Given material
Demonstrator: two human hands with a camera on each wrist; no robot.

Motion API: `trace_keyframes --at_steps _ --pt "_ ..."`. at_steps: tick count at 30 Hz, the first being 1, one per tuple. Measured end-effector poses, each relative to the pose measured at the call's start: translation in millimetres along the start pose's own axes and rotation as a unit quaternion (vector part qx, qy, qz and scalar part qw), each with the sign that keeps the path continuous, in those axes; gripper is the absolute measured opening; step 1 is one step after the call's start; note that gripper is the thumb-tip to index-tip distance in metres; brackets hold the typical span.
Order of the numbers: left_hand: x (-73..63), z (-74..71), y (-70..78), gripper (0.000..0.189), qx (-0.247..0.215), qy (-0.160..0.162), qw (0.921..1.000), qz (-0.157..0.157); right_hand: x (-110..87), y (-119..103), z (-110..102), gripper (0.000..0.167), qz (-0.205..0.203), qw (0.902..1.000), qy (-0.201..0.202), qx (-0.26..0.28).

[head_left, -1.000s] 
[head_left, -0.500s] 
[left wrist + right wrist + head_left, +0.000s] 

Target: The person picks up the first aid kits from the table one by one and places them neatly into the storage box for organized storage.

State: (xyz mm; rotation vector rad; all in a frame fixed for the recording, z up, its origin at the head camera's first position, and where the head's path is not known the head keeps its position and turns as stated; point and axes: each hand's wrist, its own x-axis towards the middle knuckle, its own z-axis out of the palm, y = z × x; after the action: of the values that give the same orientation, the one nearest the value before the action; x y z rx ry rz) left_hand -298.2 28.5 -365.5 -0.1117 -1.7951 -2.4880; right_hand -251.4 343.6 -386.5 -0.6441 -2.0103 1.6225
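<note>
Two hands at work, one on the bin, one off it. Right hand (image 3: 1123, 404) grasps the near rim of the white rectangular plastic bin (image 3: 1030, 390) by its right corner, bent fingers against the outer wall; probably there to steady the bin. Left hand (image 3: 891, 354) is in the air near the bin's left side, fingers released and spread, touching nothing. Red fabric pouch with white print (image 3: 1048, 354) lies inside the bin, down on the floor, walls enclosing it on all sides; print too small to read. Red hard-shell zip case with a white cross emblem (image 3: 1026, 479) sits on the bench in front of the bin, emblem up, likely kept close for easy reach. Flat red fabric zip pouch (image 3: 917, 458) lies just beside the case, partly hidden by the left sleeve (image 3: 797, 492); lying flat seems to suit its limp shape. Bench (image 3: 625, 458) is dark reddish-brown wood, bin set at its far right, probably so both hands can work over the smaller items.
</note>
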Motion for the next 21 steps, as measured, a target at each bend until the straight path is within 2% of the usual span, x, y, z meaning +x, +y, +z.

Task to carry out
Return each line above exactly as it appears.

Output of the exercise
Demonstrator: two human hands with a camera on each wrist; no robot.

Motion API: `trace_keyframes --at_steps _ --pt "_ ..."`. at_steps: tick count at 30 Hz, the first being 1, one per tuple. Measured end-effector poses, each relative to the pose measured at the call's start: translation in millimetres along the start pose's own axes and rotation as a unit quaternion (vector part qx, qy, qz and scalar part qw), each with the sign that keeps the path continuous, in those axes; gripper is the absolute measured opening; step 1 is one step after the call's start; note that gripper is the thumb-tip to index-tip distance in metres; brackets hold the typical span.
Order of the numbers: left_hand: x (-73..63), z (-74..71), y (-70..78), gripper (0.000..0.189), qx (-0.247..0.215), qy (-0.160..0.162), qw (0.921..1.000), qz (-0.157..0.157); right_hand: x (-110..87), y (-119..103), z (-110..102), gripper (0.000..0.167), qz (-0.205..0.203), qw (0.902..1.000), qy (-0.201..0.202), qx (-0.26..0.28).

[head_left, -1.000s] 
[head_left, -0.500s] 
[left wrist + right wrist + head_left, +0.000s] 

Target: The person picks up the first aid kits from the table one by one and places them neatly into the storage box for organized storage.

State: (xyz mm; rotation vector rad; all in a frame fixed for the recording, z up, its origin at the head camera's first position, and where the head's path is not known the head keeps its position and turns as stated; point and axes: each hand's wrist, its own x-axis towards the middle knuckle, its own z-axis out of the palm, y = z × x; after the action: of the values that give the same orientation, the one nearest the value before the action; x y z rx ry rz) left_hand -298.2 28.5 -365.5 -0.1117 -1.7951 -2.4880; right_hand -251.4 343.6 -386.5 -0.6441 -2.0103 1.6225
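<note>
Two hands at work, one on the bin, one off it. Right hand (image 3: 1123, 404) grasps the near rim of the white rectangular plastic bin (image 3: 1030, 390) by its right corner, bent fingers against the outer wall; probably there to steady the bin. Left hand (image 3: 891, 354) is in the air near the bin's left side, fingers released and spread, touching nothing. Red fabric pouch with white print (image 3: 1048, 354) lies inside the bin, down on the floor, walls enclosing it on all sides; print too small to read. Red hard-shell zip case with a white cross emblem (image 3: 1026, 479) sits on the bench in front of the bin, emblem up, likely kept close for easy reach. Flat red fabric zip pouch (image 3: 917, 458) lies just beside the case, partly hidden by the left sleeve (image 3: 797, 492); lying flat seems to suit its limp shape. Bench (image 3: 625, 458) is dark reddish-brown wood, bin set at its far right, probably so both hands can work over the smaller items.
</note>
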Motion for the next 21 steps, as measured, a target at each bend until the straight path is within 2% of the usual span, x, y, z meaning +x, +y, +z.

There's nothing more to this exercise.